**Exercise directions**
In the data below, find the line containing "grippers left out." and the line containing "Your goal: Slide", then reproduce them and every line between, exactly. Omit pictures.
== Records
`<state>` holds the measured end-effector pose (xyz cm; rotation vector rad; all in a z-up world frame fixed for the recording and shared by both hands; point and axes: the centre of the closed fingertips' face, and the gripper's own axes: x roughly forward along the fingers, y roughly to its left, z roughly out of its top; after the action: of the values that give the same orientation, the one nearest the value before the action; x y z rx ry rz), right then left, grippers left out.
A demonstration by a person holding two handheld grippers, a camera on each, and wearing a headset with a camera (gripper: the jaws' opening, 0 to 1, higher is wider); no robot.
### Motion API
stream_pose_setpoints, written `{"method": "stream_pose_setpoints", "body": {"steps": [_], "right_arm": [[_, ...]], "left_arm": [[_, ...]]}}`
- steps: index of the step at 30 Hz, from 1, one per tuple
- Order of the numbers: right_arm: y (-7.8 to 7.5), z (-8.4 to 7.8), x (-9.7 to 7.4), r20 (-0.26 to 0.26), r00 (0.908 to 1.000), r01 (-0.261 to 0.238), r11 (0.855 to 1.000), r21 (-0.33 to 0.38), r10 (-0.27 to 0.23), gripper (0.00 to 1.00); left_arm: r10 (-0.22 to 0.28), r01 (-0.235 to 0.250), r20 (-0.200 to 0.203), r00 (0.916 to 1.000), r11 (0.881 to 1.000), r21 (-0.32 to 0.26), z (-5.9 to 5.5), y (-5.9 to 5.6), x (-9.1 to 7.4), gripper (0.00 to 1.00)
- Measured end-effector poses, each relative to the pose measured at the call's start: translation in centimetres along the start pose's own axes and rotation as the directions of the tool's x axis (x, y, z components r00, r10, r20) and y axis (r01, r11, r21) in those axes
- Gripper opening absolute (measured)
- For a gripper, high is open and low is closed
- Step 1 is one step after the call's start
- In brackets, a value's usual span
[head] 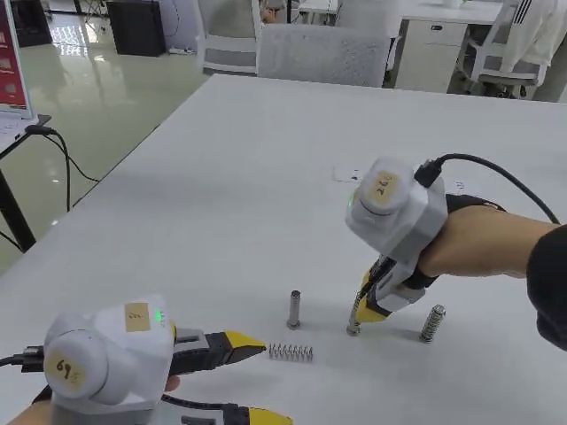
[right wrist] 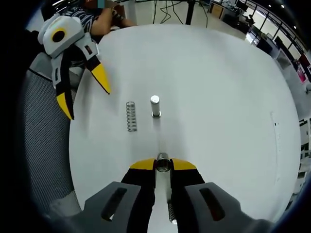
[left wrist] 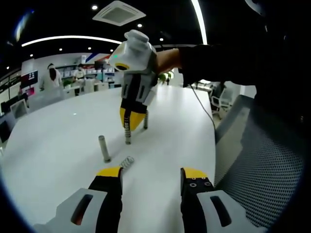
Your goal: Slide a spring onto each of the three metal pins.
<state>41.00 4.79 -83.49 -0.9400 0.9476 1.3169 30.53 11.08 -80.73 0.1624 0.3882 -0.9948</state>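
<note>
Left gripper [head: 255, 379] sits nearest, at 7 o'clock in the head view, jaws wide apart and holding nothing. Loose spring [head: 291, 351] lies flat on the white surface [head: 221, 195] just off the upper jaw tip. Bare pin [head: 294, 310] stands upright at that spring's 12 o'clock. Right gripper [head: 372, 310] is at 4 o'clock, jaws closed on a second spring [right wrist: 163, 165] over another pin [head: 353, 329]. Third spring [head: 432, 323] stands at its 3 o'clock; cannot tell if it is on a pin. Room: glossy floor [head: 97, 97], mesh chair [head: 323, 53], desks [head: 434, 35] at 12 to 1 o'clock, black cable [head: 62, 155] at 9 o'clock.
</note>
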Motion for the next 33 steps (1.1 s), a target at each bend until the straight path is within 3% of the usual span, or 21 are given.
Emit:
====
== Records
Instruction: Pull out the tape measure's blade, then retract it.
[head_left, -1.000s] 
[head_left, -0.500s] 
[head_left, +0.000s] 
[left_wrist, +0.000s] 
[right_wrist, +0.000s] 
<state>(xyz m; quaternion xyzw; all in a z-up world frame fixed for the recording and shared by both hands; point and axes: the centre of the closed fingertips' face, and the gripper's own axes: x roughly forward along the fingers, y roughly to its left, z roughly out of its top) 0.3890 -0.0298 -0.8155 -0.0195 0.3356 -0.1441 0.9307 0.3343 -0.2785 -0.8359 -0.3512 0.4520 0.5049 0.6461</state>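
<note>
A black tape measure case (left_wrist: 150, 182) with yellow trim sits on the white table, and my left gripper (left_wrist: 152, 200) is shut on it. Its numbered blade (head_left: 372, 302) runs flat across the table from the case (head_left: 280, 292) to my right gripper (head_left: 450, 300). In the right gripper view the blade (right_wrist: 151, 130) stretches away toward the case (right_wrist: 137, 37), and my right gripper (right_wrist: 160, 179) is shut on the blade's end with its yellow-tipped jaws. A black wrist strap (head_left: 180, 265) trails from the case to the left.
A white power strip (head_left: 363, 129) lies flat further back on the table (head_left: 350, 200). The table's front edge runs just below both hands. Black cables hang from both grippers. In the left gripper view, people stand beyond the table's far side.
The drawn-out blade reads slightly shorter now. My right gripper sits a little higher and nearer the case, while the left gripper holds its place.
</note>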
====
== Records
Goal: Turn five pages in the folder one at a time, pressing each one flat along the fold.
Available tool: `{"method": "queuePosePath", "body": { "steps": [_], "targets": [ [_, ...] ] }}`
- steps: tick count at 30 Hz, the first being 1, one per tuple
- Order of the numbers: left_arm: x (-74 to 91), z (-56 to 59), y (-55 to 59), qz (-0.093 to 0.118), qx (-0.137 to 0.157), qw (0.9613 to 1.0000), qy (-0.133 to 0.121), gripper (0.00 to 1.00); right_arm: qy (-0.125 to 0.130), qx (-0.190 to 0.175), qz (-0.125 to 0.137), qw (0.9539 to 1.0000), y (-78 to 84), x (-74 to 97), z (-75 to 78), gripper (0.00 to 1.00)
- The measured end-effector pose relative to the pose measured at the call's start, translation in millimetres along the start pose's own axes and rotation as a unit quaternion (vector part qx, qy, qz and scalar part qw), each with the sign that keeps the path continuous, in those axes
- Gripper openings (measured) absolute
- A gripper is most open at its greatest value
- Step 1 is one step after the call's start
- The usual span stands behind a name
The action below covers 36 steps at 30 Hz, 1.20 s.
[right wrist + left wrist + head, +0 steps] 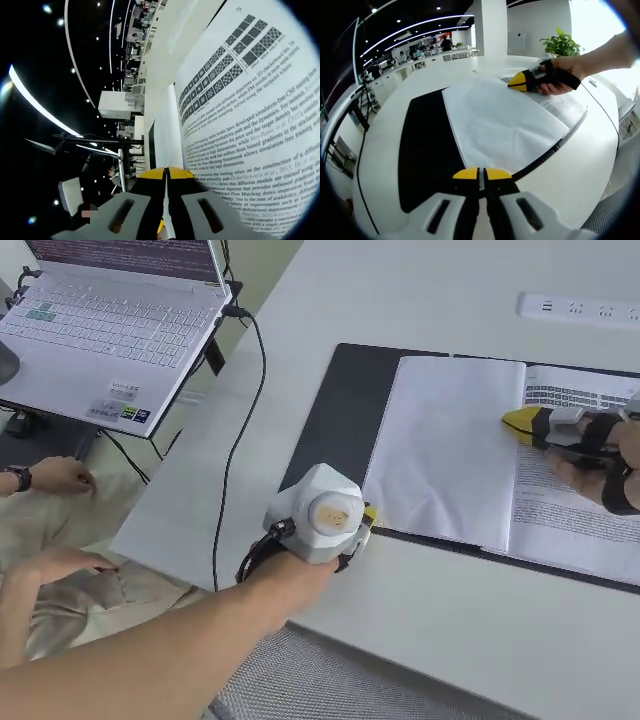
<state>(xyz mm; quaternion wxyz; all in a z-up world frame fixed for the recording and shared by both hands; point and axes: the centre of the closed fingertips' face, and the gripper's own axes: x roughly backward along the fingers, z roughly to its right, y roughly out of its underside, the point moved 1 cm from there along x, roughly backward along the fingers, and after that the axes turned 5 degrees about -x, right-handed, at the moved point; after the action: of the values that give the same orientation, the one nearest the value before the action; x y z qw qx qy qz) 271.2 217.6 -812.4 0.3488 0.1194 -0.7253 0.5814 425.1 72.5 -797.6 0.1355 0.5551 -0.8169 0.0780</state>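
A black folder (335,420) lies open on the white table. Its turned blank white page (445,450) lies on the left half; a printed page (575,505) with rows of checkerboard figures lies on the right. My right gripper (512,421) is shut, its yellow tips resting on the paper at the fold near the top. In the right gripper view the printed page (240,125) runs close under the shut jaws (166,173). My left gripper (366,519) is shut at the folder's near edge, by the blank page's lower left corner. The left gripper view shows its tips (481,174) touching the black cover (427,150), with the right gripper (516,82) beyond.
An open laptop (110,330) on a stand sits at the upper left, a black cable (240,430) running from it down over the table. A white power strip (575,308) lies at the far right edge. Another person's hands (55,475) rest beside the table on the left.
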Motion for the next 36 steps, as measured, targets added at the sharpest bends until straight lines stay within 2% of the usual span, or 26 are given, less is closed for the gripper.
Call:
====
**Worked solution**
`<state>` holds the measured end-effector pose (xyz cm; rotation vector rad; all in a z-up world frame fixed for the recording and shared by both hands; point and axes: the centre of the closed fingertips' face, and the gripper's own axes: x roughly forward along the fingers, y roughly to its left, z roughly out of its top; after the action: of the values that give the same orientation, the one nearest the value before the action; x y z rx ry rz), right then left, grippers left out.
A demonstration by a person holding two handheld grippers, a camera on each, and wearing a headset with a camera (gripper: the jaws' opening, 0 to 1, higher is wider); no robot.
### Motion API
stream_pose_setpoints, written `{"method": "stream_pose_setpoints", "body": {"steps": [_], "right_arm": [[_, ...]], "left_arm": [[_, ...]]}}`
- steps: index of the step at 30 Hz, from 1, one per tuple
- Order of the numbers: right_arm: y (-7.8 to 7.5), z (-8.4 to 7.8), x (-9.7 to 7.4), r20 (-0.26 to 0.26), r00 (0.908 to 1.000), r01 (-0.261 to 0.238), r11 (0.855 to 1.000), r21 (-0.33 to 0.38), r10 (-0.27 to 0.23), gripper (0.00 to 1.00); left_arm: r10 (-0.22 to 0.28), r01 (-0.235 to 0.250), r20 (-0.200 to 0.203), r00 (0.916 to 1.000), r11 (0.881 to 1.000), r21 (-0.32 to 0.26), z (-5.9 to 5.5), y (-5.9 to 5.6), x (-9.1 to 7.4), gripper (0.00 to 1.00)
- Measured end-effector poses, each relative to the pose measured at the call's start: translation in centimetres along the start pose's own axes and rotation as the directions of the tool's x axis (x, y, z components r00, r10, r20) and y axis (r01, r11, r21) in those axes
- Gripper opening absolute (measured)
- For a gripper, high is open and low is closed
- Step 1 is one step after the call's start
- In brackets, a value's usual span
[head] 
[right wrist] 
[left wrist] 
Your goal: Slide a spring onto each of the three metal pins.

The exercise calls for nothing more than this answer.